Scotland on Sunday: Iran said yesterday that it would press ahead with plans to expand its nuclear programme, after diplomats in Vienna said Tehran was installing advanced centrifuges at its key uranium enrichment plant. Scotland On Sunday
By Hossein Jaseb and Anne Gearan in Tehran and Washington
IRAN said yesterday that it would press ahead with plans to expand its nuclear programme, after diplomats in Vienna said Tehran was installing advanced centrifuges at its key uranium enrichment plant.
Government spokesman Gholam-Hossein Elham also rejected any idea of halting work which the United States believes is aimed at building nuclear bombs in return for trade, technology and other benefits.
Speaking a few days before the Islamic Republic’s annual National Nuclear Technology Day on April 8, Elham said he hoped for “good news” on that day but did not elaborate. The world’s fourth-largest oil producer says it needs to produce nuclear fuel for a planned network of power plants to satisfy soaring electricity demand.
“The trend of advancing nuclear capacity until reaching the production of nuclear fuel and building nuclear power plants to produce 20,000 megawatts of electricity will continue,” Elham said.
On Thursday, diplomats told Reuters that Iran has begun installing advanced uranium enrichment centrifuges in its Natanz enrichment complex, accelerating activity that could give it the means to make atom bombs in future if it chose to.
Iran has been hit with three sets of United Nations sanctions for hiding the programme until 2003, failing to prove to inspectors since then that it is wholly peaceful and refusing to suspend the disputed programme.
Enriched uranium can be used as fuel in nuclear power plants or, if refined much further, provide material for weapons. After a pause of several months, Iran has now assembled more than 300 centrifuges, the diplomats said.

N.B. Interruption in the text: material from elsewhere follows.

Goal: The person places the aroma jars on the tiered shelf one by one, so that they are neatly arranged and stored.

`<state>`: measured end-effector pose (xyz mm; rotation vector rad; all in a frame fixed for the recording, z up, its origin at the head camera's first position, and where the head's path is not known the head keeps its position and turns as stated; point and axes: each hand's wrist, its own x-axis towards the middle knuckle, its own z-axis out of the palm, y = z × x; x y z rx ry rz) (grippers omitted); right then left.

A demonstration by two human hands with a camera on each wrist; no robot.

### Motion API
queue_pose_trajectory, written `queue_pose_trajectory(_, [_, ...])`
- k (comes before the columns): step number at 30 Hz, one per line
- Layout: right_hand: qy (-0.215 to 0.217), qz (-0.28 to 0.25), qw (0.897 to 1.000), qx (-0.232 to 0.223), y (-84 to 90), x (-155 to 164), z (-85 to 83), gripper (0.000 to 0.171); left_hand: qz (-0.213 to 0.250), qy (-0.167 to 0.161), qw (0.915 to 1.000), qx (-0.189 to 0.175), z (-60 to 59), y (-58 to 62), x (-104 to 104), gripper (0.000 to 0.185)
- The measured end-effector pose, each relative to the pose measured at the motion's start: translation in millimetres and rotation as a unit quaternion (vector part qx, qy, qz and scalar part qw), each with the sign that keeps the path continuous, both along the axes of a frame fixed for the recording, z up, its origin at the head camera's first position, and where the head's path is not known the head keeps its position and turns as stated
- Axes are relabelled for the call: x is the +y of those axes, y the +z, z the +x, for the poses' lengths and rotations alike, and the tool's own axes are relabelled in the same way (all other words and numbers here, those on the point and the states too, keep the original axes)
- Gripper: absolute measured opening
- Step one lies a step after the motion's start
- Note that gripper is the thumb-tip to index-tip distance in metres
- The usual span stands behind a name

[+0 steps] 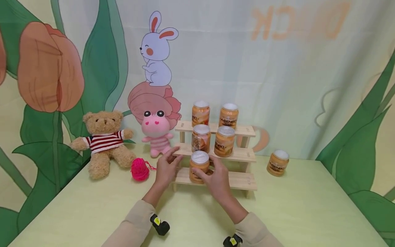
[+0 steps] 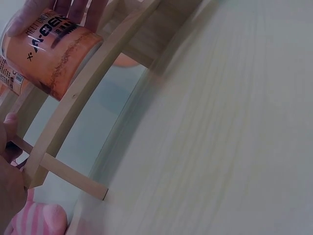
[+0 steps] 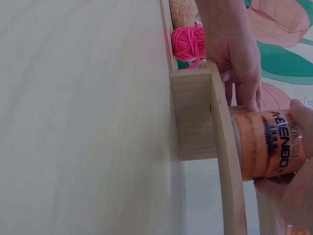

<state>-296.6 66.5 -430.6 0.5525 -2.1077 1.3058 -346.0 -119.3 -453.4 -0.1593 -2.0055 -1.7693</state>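
Jar (image 1: 199, 167) stands on the lowest step of the rack (image 1: 243, 180), at 12 o'clock from the person. Right hand (image 1: 217, 180) grips it from 3 o'clock, thumb and fingers curled round its orange side. Left hand (image 1: 165, 168) is at 9 o'clock of the jar, fingers loosely spread, fingertips touching the middle step's end. Four more jars fill the two upper steps at 12 o'clock. A lone jar (image 1: 277, 162) waits on the table (image 1: 293, 212) at 3 o'clock. Yarn (image 1: 140, 169), bear (image 1: 104, 142) and pink toy (image 1: 157, 134) sit toward 10 o'clock.
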Motion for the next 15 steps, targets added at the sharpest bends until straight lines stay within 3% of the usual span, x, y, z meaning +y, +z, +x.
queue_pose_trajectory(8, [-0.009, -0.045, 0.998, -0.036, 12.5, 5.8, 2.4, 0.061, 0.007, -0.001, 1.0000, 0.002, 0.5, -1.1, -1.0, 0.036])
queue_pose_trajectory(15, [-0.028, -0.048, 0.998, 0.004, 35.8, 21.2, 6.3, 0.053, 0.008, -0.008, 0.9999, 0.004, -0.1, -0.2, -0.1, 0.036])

The Washington Times reported last month that the five permanent members of the UN Security Council were preparing a package of incentives for Tehran if it stops its programme.
Iranian President Mahmoud Ahmadinejad has rejected the reported package of incentives, Japan’s Kyodo news agency quoted him as saying in an interview published on Friday. Elham said: “This (nuclear technology”> is our obvious right and we do not exchange our rights for things like incentives.”
Ahmadinejad has also said Iran would only discuss its nuclear programme with the UN International Atomic Energy Agency (IAEA), rejecting a call by world powers to hold more talks with European Union foreign policy chief Javier Solana.
“We do not accept replacing the IAEA… in the framework of negotiations,” Elham said.
Iran’s recommencement of its nuclear programme is the second such threat to global peace within a week. US and North Korean nuclear negotiators are already scheduled to meet next week to try to break a deadlock in disarmament talks over how the North will account for its nuclear past.
Assistant US Secretary of State Christopher Hill will hold talks with his North Korean counterpart, Kim Kye Gwan, on Tuesday in Singapore. Hill will then travel to Beijing to report on the talks. China, an ally of the communist North, has been the host of stalled six-nation disarmament talks.
North Korea missed a December 31 2007 deadline to produce a nuclear inventory and full disclosure of its proliferation activities. While other work to disable a nuclear reactor has continued, the delayed document has soured the atmosphere of talks meant to shutter North Korea’s nuclear weapons programme and improve the nation’s standing in the world.